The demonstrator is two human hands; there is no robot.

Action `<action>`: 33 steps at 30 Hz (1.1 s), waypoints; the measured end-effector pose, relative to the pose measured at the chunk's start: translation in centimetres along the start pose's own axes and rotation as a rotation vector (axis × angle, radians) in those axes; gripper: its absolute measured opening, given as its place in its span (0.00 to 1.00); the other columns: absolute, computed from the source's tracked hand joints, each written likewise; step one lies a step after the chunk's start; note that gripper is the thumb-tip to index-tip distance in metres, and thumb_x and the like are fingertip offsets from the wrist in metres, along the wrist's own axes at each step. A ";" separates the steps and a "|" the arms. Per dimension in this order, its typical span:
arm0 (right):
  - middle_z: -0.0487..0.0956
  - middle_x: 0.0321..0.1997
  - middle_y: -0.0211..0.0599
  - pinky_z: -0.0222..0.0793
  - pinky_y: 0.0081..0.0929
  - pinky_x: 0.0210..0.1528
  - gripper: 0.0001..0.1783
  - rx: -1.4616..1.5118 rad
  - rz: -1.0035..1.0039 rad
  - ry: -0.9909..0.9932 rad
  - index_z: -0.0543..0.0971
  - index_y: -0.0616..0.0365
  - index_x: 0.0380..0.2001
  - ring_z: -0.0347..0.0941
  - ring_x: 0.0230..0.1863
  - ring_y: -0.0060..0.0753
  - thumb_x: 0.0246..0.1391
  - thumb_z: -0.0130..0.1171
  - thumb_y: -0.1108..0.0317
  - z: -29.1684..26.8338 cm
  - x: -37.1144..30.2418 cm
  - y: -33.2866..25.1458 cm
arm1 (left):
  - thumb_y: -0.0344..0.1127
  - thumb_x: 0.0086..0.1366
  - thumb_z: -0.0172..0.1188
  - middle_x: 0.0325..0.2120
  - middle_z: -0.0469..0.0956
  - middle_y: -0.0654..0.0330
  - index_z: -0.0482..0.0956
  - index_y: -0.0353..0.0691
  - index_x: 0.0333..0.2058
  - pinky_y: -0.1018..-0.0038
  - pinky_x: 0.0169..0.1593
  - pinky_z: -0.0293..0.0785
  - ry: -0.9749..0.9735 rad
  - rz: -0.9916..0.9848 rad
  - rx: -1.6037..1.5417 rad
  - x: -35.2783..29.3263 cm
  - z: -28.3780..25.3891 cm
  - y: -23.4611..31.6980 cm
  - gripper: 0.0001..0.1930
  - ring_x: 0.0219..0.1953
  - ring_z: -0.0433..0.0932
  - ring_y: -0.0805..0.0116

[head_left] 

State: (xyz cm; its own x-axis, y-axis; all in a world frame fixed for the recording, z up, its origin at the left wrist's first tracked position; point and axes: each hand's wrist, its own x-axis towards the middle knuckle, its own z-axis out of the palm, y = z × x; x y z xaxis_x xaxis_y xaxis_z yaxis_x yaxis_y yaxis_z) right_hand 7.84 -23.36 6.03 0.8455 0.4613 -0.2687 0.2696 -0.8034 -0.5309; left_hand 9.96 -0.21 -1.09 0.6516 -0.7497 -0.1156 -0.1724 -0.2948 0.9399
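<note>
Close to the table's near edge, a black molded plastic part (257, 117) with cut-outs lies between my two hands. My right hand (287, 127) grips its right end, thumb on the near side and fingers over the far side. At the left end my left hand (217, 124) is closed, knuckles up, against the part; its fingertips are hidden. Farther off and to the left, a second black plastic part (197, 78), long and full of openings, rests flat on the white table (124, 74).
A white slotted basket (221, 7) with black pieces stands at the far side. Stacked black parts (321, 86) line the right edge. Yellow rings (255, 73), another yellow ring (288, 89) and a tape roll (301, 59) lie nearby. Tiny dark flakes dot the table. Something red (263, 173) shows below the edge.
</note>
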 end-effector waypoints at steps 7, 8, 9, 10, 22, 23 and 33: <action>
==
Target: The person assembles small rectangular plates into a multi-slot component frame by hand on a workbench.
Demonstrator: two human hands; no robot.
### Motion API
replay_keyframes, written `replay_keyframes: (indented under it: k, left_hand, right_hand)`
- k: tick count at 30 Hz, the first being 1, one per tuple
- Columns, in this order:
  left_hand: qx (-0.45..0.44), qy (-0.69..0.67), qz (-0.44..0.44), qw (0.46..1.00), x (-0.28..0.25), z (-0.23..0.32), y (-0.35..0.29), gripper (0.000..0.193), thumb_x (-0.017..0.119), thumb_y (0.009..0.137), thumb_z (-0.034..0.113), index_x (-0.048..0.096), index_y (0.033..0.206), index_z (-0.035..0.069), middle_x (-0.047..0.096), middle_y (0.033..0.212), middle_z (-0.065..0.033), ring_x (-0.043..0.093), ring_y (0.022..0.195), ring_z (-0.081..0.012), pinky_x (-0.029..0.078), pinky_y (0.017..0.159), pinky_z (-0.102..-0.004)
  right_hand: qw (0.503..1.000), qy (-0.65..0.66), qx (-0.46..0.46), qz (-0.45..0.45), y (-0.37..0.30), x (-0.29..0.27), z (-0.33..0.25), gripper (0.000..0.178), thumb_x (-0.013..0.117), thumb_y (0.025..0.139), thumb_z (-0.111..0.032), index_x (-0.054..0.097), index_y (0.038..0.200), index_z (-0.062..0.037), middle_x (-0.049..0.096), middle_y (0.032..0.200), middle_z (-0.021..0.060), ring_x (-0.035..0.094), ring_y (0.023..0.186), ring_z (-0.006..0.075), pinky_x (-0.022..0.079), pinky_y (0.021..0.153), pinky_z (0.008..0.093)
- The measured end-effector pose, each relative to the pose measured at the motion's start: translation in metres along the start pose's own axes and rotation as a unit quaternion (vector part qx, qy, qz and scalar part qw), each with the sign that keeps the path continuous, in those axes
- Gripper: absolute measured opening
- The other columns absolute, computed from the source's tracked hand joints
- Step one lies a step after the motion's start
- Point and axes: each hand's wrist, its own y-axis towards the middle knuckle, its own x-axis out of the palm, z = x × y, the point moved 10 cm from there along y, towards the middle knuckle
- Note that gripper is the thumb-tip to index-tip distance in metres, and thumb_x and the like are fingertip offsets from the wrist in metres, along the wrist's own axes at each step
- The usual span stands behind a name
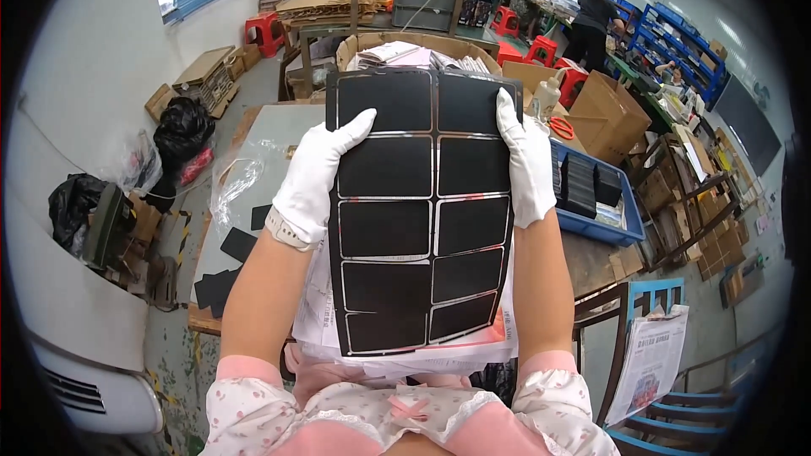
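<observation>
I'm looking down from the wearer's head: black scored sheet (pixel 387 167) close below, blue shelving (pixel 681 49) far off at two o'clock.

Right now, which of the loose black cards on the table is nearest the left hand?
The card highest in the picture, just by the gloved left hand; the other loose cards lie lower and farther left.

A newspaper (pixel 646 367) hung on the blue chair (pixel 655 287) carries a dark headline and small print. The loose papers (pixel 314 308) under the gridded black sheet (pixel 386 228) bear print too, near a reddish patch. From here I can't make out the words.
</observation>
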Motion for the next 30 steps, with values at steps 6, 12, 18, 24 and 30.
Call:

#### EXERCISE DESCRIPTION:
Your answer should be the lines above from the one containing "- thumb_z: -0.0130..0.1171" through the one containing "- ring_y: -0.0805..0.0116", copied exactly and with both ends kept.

#### OUTPUT OF THE EXERCISE:
  - thumb_z: -0.0130..0.1171
  - thumb_y: -0.1108..0.0317
  - z: -29.1684..26.8338 cm
  - x: -37.1144..30.2418 cm
  - y: -33.2866..25.1458 cm
arm1 (left):
  - thumb_y: -0.0344..0.1127
  - thumb_x: 0.0086..0.1366
  - thumb_z: -0.0172..0.1188
  - middle_x: 0.0325..0.2120
  - middle_z: -0.0469..0.0956
  - middle_y: -0.0654..0.0330
  - index_z: -0.0482..0.0956
  - index_y: -0.0353..0.0691
  - index_x: 0.0333..0.2058
  - pinky_y: -0.1018..-0.0038
  - pinky_x: 0.0169..0.1593
  - pinky_z: -0.0293..0.0785
  - ry: -0.9749..0.9735 rad
  - rz: -0.9916..0.9848 rad
  - rx: -1.6037..1.5417 rad
  - x: -35.2783..29.3263 cm
  - z: -28.3780..25.3891 cm
  - y: -23.4611..31.6980 cm
  - gripper: 0.0001..0.1930
  - ring_x: 0.0219..0.1953
  - ring_z: -0.0433..0.0932
  - ring_y: -0.0805..0.0116

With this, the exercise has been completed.